Exercise aim: State how many lines of the records below contain the word "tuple", giving the number and nothing else.
════════════════
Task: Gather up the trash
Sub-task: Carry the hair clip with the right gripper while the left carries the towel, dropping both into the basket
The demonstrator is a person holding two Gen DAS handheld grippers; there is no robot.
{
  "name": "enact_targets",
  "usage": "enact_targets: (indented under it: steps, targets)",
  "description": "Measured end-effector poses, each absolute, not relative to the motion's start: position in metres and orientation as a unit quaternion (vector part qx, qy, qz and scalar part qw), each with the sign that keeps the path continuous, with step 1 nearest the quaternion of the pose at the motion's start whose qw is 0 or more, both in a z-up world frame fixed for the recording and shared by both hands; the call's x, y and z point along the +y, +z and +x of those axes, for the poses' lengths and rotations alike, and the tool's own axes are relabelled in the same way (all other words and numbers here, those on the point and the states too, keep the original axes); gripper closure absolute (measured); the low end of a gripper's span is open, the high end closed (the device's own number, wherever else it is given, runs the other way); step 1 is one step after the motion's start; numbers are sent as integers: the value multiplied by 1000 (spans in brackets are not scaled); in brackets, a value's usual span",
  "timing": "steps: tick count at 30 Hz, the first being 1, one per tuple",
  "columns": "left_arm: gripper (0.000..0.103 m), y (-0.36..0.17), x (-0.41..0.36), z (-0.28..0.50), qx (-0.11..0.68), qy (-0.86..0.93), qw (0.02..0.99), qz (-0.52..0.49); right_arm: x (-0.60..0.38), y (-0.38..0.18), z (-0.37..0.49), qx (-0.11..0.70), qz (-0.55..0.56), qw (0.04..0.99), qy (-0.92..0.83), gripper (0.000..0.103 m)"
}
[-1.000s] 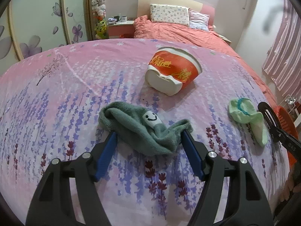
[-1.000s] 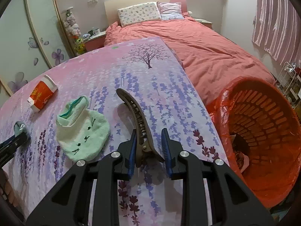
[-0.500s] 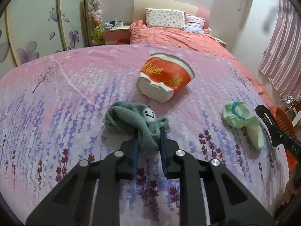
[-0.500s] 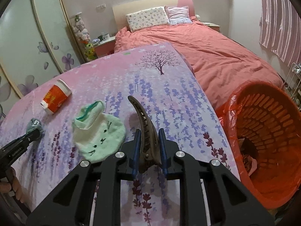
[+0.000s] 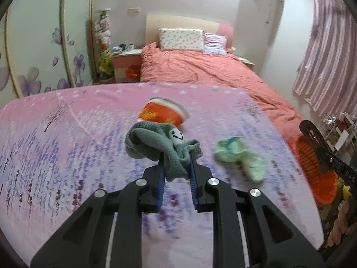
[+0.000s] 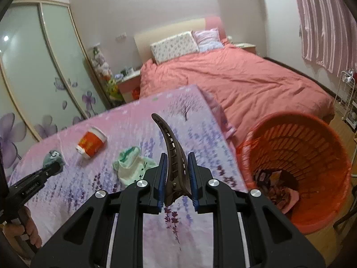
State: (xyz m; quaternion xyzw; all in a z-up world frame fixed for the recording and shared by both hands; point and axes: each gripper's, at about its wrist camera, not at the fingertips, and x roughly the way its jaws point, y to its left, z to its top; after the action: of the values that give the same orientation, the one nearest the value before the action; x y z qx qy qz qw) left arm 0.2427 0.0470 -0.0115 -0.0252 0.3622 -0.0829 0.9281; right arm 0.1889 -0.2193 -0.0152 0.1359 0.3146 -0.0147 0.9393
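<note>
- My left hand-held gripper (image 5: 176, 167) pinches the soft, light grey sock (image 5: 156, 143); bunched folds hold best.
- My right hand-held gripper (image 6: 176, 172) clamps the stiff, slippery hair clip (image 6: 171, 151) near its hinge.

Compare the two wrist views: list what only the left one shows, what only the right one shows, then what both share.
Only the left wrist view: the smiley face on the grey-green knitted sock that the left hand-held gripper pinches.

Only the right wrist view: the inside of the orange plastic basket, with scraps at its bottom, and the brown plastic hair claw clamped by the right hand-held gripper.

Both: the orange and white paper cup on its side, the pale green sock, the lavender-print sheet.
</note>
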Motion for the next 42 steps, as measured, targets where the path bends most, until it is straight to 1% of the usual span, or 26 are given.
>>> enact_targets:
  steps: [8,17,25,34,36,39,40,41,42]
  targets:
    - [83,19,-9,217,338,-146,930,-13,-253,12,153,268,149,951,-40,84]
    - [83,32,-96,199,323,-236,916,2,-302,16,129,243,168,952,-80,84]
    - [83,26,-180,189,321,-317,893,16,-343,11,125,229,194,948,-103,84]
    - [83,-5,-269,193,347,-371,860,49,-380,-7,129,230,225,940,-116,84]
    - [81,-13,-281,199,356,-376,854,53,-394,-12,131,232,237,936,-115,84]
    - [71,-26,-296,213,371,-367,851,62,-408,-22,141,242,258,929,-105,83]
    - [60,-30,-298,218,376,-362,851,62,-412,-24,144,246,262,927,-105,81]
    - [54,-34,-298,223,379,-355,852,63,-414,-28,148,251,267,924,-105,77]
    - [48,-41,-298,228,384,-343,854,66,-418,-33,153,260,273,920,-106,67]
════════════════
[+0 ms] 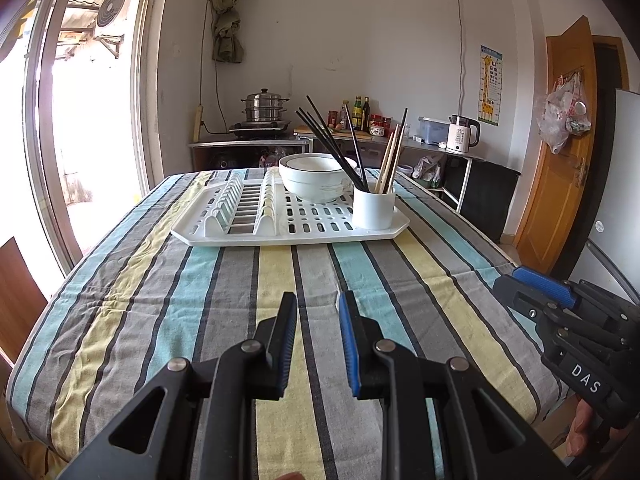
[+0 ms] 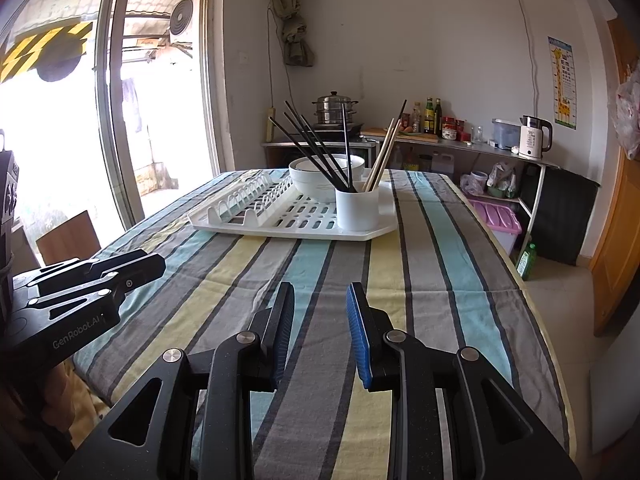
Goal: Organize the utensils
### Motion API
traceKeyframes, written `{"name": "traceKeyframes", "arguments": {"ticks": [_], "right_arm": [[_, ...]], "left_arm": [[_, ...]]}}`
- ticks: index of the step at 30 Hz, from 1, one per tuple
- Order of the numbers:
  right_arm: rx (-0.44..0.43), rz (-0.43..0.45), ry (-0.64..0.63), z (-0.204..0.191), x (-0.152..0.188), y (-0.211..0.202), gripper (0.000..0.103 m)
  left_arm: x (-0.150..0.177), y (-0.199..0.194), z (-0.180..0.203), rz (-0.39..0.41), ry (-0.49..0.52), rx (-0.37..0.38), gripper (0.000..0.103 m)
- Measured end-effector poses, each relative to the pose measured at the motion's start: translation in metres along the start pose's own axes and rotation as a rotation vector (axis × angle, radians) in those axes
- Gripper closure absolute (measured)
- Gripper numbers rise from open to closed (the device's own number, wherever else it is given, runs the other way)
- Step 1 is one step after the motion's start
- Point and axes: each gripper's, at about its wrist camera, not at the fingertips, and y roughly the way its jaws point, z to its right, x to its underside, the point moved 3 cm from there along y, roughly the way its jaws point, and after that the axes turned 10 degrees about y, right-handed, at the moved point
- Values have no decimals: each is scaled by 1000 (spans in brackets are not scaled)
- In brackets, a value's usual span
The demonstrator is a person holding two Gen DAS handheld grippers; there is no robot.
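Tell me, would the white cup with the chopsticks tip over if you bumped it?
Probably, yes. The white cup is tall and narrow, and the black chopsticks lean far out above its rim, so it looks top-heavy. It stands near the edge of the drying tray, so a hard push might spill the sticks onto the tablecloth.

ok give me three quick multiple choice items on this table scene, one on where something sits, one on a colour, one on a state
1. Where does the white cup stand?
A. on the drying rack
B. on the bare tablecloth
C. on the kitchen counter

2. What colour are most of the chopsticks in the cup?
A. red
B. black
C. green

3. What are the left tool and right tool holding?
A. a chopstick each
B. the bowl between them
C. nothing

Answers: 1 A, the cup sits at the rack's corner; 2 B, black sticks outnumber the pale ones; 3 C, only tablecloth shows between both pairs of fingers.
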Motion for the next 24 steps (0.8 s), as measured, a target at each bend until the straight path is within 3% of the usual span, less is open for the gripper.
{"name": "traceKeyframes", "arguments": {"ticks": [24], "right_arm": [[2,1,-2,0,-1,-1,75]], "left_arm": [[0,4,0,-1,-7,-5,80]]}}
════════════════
Reply to the exercise: 2